I have two actions. One is an original (hard to open( and the second is a Easy Open action. I bought the first used in 1983 with a Super 14, 223 barrel. I shot factory and many different hand loads rounds through it, and never even got fair accuracy. The small 22 center fire cartridges are what I play with now days. I have a scoped Bull 10" 22 Hornet, a scoped 10" Bull 221 Fireball and a 10" Octagon 221 Fireball with Iron Sights. The scoped guns are groundhog accurate out to 200 to 250 yards. The octagon/Iron sights require better eyes and skills for me to hunt whistle pigs beyond 100 yards.
Almost 20 years ago a friend and shooting buddy had a Scoped Super 14 in 22 Hornet.
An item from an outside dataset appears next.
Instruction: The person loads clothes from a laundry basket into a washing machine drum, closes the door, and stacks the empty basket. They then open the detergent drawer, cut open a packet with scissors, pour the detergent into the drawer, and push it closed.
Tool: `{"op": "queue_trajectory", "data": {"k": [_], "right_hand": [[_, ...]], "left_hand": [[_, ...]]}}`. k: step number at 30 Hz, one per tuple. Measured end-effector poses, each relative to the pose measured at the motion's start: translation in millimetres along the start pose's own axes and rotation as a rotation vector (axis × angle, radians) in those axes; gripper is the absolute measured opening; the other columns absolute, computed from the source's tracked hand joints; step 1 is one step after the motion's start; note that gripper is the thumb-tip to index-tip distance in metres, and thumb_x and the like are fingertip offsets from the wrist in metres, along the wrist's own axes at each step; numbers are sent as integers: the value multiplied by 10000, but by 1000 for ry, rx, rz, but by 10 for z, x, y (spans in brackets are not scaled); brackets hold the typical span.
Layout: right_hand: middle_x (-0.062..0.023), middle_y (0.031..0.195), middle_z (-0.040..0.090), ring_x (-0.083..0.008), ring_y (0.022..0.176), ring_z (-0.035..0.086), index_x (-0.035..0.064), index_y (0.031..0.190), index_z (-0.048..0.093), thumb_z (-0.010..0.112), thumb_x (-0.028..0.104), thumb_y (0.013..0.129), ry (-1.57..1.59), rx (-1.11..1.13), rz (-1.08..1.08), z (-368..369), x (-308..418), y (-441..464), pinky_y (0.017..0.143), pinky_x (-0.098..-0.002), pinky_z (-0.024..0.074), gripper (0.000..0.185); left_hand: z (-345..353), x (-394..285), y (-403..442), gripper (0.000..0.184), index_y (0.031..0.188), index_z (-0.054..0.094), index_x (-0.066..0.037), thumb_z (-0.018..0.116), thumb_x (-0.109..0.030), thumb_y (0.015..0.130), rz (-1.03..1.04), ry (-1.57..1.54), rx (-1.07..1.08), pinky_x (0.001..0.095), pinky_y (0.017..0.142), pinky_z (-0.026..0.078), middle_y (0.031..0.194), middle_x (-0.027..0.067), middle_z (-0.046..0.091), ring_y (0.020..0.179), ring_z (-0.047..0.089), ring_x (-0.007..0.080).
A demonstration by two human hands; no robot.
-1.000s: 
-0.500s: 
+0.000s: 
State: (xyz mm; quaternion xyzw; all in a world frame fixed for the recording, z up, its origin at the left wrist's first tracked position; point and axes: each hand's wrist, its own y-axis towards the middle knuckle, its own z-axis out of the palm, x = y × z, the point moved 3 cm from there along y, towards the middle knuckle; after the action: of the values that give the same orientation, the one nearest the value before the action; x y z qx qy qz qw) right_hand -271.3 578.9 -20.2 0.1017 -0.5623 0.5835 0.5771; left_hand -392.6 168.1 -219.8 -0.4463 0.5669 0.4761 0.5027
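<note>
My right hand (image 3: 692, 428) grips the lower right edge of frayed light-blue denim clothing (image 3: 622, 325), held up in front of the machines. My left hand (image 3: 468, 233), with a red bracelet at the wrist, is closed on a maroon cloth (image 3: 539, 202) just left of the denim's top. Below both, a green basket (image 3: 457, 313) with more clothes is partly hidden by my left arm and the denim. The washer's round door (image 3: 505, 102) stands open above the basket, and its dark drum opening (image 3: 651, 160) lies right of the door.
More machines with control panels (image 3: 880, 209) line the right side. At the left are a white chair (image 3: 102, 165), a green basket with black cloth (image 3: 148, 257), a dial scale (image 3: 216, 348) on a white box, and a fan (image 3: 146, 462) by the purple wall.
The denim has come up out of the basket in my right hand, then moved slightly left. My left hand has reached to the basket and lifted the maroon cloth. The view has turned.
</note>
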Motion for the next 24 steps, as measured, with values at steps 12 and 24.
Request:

He was using hand loads that were about 1/2 MOA accurate, and I was using First year lot number, Hornady V-Max 35 grain factory ammo. In a head to head shoot off. We were laying prone and using Harris bi-pods. From the ridge we were on we had safe shots into a freshly plowed field. A rain had washed the dirt and dust from field rocks, so those were out targets. It was a draw out of 50 rounds each we both had 45 hits at unknown distances. Our misses were all from underestimated distances not wind or trigger errors.
I have several other barrels, but my favorite is a 12" Hunter (iron sights) in 375 Winchester circa late 90's. I love to shoot is when there is just enough light to see the backstop. The Ball of Lightning & Thunder is mere inches in front of your hands! I estimate the muzzel flash to be just over 3 feet in Diameter!. That "Muzzle Tammer" break controls the recoil very well. I would shoot warm cans of bubble-gum soda (vile tasting stuff!) at 30 to 40 yards very easily. If you get a chance to shoot alternating cans of bubble-gum soda and cans of sour kraut on a warm afternoon; be sure the wind doesn't bring the smell back to you!